OK, well I no longer feel as blah. I smoked a bowl and it helped me fall asleep, but never managed to cry. Anyway I figure I will go and ask for my old job back (again). Not the one I just quit, same company just different resturant where I first started. $7.80 to wash dishes and deal with the store being understaffed and me being over worked. I suppose I should keep looking at it as motivation to do something with my life. I really don't know how some of the older people who work there can do that job every day. I have to kind of admire that (doing what ever it takes.)
I quit this job on 4 different occassions and yet I always seem to go back.

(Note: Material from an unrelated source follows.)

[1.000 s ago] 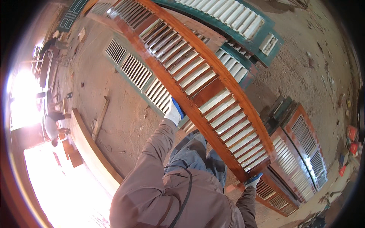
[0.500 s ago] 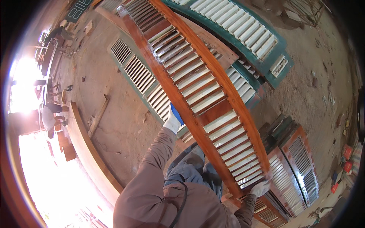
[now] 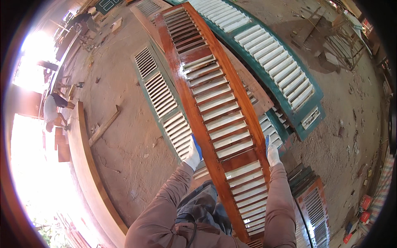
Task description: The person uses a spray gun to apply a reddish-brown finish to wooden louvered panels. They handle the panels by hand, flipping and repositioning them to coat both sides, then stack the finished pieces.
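A long, glossy reddish-brown louvered shutter with whitish gaps between its slats slants up and away in front of me. My left hand, in a white and blue glove, is closed on its left edge. On the opposite edge my right hand, gloved alike, grips at about the same height. The fingertips of both hands are partly hidden by the frame. Behind the shutter lies a grey-green louvered shutter on the left. A dark green shutter with white slats is at the right.
Several shutters lean together at the lower right, one reddish-brown. A curved wooden beam runs along the left, with a loose plank beside it. A co-worker bends over at the far left. Debris lies on the dirt floor.
My right hand has moved from the shutter's lower end up to its right edge. The shutter has swung more upright, and its near end has shifted left in view.
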A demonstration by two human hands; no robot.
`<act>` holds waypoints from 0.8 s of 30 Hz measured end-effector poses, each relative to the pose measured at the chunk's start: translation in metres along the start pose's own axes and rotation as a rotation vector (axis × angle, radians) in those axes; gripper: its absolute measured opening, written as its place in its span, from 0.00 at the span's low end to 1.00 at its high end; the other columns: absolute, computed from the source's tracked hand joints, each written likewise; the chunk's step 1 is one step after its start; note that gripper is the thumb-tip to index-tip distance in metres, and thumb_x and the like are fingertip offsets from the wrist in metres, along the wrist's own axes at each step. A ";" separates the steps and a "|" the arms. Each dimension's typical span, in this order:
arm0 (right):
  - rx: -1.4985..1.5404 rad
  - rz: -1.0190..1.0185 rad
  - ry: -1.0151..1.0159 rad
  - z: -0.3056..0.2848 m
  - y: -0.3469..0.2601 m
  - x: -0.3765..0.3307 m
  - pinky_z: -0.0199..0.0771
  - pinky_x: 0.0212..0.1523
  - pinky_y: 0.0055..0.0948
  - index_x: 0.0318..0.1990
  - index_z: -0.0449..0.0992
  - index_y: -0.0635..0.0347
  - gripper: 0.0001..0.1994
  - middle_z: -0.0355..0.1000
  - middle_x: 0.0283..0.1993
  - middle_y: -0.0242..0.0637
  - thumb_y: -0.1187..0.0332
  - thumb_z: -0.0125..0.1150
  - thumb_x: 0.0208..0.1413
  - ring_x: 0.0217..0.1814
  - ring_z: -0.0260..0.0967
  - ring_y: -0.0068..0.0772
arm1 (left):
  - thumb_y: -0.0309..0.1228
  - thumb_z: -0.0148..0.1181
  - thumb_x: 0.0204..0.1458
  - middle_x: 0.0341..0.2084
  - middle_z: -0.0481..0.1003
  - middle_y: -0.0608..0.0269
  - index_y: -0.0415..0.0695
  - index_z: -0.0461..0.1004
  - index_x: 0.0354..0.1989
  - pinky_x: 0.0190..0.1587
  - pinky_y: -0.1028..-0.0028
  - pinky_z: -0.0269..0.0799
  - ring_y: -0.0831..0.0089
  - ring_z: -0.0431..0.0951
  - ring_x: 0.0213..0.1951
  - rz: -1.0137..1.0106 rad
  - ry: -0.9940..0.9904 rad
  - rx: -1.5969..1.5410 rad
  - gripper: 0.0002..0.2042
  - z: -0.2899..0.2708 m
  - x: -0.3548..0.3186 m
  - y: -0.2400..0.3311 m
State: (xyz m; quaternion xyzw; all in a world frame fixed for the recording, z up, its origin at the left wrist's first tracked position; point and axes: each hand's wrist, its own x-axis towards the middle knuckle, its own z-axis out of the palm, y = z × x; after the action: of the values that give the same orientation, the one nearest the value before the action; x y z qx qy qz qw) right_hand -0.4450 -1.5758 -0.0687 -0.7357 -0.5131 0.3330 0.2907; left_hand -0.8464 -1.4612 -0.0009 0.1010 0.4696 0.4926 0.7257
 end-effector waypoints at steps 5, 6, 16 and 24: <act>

I can't escape it. I hate the company, I hate the hours, I dislike most of the people. Yet I keep going back...
I just found a website to find poker games in your area. I will prob try and play in a few of them. Since I was 18 I really just wanted to survive playing poker. Not even WSOP winner, just a very nice little poker career. I love the game and I actually seem to do better after having just smoked a little bit. I was always insane good at our home games (a couple strong players). But when I played online, I lost over $2,000 (citi banks money.) Never have been sure if the house games are that weak or if the internet is just harder to win in. When I turned 21 I went to the casino to play, but they didn't have any live tables. I just played about $20 in the slots and got bored and left. I suppose, once I go back to my old crappy job, I will start building a little bankroll and hitting one of my local games up. I figure it would be cheap enough to realize if I can win in those games they way I won in my normal house games.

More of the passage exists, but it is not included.